ATP-sensitive K(+) (K(ATP)) channels couple intermediary metabolism to cellular activity. Genetic disruption of these channels impairs glucose homeostasis. Similar effects occur from a single-nucleotide polymorphism of the Kir6.2 subunit seen in greater than 50% of the human population, which causes a point mutation of Glu23 to lysine. This E23K variant shows higher susceptibility to diabetes due to mechanisms that are not fully understood. This study was designed to examine the dysregulation of E23K on insulin sensitivity in the presence of long-chain fatty acyl CoA (LC-CoA), a major active form of free fatty acids.
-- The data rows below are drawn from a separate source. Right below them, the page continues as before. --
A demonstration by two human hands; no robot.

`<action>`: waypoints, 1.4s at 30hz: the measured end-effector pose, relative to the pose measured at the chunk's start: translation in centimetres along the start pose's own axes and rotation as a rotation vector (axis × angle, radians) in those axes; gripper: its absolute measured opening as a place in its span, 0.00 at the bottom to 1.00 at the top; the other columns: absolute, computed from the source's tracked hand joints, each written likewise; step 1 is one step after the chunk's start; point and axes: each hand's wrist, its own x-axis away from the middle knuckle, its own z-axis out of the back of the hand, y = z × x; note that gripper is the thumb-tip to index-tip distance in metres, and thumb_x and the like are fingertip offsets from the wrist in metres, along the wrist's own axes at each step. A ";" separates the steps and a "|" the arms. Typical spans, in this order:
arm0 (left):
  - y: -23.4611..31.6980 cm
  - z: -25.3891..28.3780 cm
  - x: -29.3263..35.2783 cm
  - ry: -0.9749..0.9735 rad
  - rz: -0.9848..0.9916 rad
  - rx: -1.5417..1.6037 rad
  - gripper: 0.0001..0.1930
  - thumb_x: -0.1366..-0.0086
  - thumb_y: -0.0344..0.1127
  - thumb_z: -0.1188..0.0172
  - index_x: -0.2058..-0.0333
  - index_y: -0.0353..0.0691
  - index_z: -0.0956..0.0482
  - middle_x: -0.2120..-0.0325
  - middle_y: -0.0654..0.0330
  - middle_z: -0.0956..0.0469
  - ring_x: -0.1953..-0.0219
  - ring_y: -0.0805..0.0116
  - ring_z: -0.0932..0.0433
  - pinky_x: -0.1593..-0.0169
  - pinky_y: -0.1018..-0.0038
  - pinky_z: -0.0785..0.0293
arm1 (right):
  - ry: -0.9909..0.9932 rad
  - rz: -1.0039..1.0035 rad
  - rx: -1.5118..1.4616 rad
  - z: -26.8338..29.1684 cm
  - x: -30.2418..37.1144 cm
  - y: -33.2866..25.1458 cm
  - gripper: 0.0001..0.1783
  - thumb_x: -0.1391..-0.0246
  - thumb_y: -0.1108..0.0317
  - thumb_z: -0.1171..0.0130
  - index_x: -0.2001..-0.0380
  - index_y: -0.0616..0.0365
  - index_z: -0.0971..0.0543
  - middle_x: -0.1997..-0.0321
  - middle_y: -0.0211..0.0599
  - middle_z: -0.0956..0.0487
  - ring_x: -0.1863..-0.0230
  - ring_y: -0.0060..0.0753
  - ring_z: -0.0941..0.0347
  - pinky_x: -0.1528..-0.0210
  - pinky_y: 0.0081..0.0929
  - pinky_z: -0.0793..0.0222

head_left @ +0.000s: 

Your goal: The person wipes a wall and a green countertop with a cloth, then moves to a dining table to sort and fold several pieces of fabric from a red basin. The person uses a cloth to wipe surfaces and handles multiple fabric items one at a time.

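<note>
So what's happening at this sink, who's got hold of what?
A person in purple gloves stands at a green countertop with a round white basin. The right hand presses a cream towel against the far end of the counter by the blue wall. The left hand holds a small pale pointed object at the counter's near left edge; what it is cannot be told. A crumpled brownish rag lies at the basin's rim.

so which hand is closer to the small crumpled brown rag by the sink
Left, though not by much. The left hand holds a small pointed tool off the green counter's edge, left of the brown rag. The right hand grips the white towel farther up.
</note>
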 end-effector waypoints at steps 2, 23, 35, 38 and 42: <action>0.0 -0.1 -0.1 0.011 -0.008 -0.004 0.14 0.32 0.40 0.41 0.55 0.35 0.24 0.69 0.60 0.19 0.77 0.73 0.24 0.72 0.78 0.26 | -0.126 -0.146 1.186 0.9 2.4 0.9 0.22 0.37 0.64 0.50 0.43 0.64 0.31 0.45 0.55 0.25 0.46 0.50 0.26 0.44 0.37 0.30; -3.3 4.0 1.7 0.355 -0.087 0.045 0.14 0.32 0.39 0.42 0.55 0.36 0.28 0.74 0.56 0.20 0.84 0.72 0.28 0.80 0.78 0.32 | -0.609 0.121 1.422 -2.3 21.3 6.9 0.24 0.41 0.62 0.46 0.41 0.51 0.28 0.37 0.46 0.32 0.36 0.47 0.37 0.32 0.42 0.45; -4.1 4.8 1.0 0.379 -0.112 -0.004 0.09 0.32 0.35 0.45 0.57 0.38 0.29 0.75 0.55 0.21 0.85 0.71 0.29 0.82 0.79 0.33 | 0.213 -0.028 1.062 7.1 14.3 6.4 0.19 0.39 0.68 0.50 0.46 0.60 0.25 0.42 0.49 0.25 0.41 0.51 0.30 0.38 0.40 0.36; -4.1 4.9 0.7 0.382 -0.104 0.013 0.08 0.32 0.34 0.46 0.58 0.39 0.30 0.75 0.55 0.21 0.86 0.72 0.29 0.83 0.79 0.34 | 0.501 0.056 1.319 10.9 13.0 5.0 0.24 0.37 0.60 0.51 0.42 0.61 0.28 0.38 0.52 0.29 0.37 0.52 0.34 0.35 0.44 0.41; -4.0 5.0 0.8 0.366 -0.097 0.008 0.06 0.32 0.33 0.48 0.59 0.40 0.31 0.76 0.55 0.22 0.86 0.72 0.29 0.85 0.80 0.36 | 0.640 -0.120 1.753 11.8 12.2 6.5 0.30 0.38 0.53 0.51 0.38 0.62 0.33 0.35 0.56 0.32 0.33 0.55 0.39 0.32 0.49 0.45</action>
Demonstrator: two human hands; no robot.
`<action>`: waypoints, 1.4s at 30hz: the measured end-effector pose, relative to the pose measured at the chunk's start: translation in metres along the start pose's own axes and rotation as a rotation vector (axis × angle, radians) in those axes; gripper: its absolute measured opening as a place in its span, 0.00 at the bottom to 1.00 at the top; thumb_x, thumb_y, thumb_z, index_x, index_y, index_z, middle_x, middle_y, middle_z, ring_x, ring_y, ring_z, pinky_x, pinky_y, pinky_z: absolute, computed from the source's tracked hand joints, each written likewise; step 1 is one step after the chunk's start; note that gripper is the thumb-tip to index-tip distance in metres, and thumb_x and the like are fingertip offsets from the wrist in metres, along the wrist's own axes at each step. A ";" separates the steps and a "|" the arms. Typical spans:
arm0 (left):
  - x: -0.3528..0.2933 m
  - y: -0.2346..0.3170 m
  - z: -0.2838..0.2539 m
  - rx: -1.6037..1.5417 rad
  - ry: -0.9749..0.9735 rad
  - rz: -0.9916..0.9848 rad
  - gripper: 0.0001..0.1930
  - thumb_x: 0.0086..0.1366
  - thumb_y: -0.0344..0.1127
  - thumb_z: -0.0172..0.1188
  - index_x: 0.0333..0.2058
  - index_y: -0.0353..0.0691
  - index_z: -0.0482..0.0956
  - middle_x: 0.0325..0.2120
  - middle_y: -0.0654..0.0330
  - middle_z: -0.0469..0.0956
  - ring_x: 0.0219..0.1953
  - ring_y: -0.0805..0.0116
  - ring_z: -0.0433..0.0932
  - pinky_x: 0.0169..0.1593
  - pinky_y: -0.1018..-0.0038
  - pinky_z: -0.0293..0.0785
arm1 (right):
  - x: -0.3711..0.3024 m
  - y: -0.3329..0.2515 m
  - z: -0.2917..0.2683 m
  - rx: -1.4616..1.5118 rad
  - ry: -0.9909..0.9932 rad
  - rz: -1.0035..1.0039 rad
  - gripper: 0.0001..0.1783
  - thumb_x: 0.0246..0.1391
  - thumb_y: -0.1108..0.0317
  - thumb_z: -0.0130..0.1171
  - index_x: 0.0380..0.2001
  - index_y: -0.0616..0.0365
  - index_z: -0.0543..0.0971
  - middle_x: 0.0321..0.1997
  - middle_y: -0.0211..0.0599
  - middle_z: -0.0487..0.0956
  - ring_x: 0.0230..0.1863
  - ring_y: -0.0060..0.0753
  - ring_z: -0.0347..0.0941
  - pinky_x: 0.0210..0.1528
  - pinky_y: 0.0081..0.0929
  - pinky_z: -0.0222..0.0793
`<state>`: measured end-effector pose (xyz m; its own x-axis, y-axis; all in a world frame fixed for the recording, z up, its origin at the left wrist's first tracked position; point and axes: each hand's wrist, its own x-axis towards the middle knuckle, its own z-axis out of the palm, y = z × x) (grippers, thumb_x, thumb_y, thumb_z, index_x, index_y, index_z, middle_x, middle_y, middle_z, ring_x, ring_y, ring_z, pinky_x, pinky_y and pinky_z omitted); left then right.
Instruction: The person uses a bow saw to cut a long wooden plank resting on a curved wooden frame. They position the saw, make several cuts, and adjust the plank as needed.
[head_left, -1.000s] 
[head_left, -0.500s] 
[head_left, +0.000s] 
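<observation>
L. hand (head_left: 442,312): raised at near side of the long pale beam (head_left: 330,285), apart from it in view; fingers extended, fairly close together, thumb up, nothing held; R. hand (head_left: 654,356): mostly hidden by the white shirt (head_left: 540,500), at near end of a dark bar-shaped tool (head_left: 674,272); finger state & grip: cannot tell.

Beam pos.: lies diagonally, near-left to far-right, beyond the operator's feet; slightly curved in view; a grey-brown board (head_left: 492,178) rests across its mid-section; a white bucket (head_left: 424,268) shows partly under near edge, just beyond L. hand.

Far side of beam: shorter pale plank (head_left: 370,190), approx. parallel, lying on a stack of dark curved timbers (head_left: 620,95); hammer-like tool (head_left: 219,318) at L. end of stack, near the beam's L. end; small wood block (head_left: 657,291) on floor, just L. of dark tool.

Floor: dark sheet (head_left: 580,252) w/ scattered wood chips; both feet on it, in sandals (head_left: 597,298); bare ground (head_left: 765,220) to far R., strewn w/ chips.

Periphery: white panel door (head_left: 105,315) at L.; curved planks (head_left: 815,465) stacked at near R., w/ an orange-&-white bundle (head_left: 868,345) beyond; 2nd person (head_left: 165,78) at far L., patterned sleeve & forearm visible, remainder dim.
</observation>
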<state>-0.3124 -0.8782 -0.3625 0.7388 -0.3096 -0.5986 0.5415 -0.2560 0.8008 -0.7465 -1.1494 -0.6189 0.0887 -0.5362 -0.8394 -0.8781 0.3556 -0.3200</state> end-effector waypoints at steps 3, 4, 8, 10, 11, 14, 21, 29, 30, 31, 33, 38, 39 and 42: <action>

Physiological concentrations of LC-CoA decreased insulin sensitivity in E23K-transfected L6 muscle cells by increasing the activation of negative regulators in the insulin signaling pathway. LC-CoA also reduced IRS-1 and Akt phosphorylation and glucose transport. This effect was not due to the expression of the E23K mutant on cell membrane. Our results indicate that E23K could impair insulin sensitivity, thus predisposing E23K carriers to insulin resistance.